A unique historical mystery series by B. B. Oak

* “Talk of mysteries! — Think of our life in nature, — The solid earth! The actual world! Contact! Contact! Who are we? Where are we?

Thoreau had all the makings of a great crime solver - the analytical skills of a surveyor, the observational skills of a scientist, a photographic memory, and a passion for collecting arcane information.  His instinct for detecting human foibles was razor-sharp and he had a heart-felt sense of justice.  And like most legendary detectives, he marched to his own drummer.

Indeed, Thoreau was as much a master of observation and deduction in real life as Sherlock Holmes is in fiction.

Henry David Thoreau: "The question is not what you look at – but how you look & whether you see."

Sherlock Holmes: "The world is full of obvious things which nobody by any chance ever observes."  

Both Thoreau and Holmes meticulously collected information before they formed their deductions.   

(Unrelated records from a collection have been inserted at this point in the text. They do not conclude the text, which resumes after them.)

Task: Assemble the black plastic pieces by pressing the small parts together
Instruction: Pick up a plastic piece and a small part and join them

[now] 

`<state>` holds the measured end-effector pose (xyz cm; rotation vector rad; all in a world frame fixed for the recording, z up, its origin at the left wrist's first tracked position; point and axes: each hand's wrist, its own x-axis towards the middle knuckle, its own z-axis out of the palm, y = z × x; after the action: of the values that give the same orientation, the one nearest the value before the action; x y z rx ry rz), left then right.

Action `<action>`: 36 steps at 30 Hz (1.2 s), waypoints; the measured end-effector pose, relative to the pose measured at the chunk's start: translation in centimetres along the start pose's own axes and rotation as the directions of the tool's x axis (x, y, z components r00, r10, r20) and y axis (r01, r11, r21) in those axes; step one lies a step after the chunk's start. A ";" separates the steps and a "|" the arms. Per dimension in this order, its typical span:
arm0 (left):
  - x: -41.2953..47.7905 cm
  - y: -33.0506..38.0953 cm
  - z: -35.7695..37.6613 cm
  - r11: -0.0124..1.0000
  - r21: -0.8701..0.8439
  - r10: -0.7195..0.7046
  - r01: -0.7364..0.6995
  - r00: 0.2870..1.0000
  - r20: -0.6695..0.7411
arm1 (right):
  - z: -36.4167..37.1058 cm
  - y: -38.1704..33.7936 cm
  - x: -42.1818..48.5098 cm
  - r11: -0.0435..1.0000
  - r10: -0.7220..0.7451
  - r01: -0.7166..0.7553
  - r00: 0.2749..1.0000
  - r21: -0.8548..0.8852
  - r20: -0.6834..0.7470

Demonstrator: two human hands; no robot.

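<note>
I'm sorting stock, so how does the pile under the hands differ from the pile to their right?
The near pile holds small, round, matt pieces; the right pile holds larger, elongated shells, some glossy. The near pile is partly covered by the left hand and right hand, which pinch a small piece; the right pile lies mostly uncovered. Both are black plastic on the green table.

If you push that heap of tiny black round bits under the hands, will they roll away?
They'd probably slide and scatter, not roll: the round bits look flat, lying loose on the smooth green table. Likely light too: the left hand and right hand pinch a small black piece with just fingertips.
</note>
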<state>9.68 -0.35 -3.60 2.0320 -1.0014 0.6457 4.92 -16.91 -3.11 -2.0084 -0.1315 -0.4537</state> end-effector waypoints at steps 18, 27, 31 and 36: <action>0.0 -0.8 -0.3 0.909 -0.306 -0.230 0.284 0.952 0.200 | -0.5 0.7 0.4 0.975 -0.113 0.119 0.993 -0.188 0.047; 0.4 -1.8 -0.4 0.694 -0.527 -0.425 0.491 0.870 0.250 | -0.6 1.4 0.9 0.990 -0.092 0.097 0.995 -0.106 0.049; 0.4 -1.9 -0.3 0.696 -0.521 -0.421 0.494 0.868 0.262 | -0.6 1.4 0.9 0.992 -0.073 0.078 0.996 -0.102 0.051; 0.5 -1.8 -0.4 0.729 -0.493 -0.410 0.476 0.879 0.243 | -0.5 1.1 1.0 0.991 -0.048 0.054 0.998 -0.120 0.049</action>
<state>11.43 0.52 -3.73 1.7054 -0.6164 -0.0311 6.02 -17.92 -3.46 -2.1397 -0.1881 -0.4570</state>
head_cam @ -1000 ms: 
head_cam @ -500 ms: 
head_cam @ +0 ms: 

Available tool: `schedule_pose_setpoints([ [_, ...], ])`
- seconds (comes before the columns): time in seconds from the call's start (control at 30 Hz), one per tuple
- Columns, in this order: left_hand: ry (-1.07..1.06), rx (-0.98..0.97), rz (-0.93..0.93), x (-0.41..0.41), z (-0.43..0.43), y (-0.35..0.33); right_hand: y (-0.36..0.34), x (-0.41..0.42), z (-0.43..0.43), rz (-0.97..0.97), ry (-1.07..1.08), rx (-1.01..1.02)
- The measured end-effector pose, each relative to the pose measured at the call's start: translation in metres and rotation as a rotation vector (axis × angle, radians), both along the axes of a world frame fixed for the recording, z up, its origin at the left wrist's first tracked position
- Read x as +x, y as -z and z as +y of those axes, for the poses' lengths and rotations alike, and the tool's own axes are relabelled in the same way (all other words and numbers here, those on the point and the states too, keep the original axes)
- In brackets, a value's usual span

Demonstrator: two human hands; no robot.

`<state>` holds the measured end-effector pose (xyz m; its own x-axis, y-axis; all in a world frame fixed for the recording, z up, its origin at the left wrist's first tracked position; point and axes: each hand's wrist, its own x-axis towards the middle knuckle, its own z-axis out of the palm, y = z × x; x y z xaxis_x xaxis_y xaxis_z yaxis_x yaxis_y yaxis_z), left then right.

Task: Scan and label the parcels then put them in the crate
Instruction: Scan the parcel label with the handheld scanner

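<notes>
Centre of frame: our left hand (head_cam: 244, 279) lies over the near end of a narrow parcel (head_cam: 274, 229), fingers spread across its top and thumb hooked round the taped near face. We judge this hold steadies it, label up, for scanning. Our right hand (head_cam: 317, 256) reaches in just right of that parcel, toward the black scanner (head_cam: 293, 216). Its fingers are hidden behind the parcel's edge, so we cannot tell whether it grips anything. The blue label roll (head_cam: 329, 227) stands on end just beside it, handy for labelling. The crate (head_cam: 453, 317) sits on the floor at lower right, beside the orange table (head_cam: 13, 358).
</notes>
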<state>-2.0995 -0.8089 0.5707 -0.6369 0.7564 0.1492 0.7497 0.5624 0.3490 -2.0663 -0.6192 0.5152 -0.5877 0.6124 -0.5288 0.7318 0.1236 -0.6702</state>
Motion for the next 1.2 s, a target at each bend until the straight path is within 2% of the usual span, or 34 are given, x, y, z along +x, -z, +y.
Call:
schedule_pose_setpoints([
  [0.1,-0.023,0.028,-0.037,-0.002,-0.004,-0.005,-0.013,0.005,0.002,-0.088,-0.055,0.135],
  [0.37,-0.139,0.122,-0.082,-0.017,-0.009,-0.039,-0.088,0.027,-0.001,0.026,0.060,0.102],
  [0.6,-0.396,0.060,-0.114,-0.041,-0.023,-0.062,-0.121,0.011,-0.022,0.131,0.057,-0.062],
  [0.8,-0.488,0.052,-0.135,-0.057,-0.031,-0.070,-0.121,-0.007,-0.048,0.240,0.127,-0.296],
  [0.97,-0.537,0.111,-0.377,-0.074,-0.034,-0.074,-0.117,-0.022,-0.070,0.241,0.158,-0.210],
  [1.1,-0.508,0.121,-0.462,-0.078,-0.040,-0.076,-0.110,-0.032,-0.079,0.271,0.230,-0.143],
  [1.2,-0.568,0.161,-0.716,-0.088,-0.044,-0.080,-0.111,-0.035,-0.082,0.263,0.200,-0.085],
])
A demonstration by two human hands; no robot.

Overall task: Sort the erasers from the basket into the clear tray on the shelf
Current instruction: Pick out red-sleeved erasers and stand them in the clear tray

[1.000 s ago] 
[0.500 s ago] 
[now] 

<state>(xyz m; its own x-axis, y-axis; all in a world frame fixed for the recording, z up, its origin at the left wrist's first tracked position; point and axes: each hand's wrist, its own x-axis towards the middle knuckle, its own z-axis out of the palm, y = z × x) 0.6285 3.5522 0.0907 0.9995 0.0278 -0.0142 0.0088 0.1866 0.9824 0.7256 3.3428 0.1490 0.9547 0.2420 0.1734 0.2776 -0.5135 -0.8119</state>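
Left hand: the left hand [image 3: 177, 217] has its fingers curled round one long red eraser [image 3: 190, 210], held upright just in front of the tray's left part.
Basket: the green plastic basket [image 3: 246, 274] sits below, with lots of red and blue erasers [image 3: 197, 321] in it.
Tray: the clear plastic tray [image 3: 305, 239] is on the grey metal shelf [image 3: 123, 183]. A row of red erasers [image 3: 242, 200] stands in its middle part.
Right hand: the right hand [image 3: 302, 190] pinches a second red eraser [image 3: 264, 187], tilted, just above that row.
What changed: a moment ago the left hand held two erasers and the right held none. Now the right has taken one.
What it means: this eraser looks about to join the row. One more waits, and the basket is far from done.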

Holmes:  "Data!  Data!  Data!  I can't make bricks without clay."

Thoreau:  "No way of thinking or doing, however ancient, can be trusted without proof."

And collect proof Thoreau did.  He filled volumes recording data concerning natural phenomena that scientists find valuable today in the study of climate change.
But as much as both Thoreau and Holmes appreciated the value of collected evidence, they also accepted circumstantial evidence and drawing inferences from it.

Thoreau:  "Some circumstantial evidence is very strong, as when you find a trout in the milk."  

Holmes gives his approval of this statement in The Adventure of the Noble Bachelor: "Circumstantial evidence is occasionally very convincing, as when you find a trout in the milk, to quote Thoreau's example."
(Farmers at the time would dilute their cow milk they sold with water from a nearby stream to increase volume and profit)

Thoreau and Holmes both had finely tuned senses.   

Thoreau was said to hear as with an ear-trumpet.  And a contemporary of his claimed "no hound could scent better."

And Holmes compares himself to a hound.  "Perhaps the scent is not so cold that two old hounds like Watson and myself may get a sniff of it."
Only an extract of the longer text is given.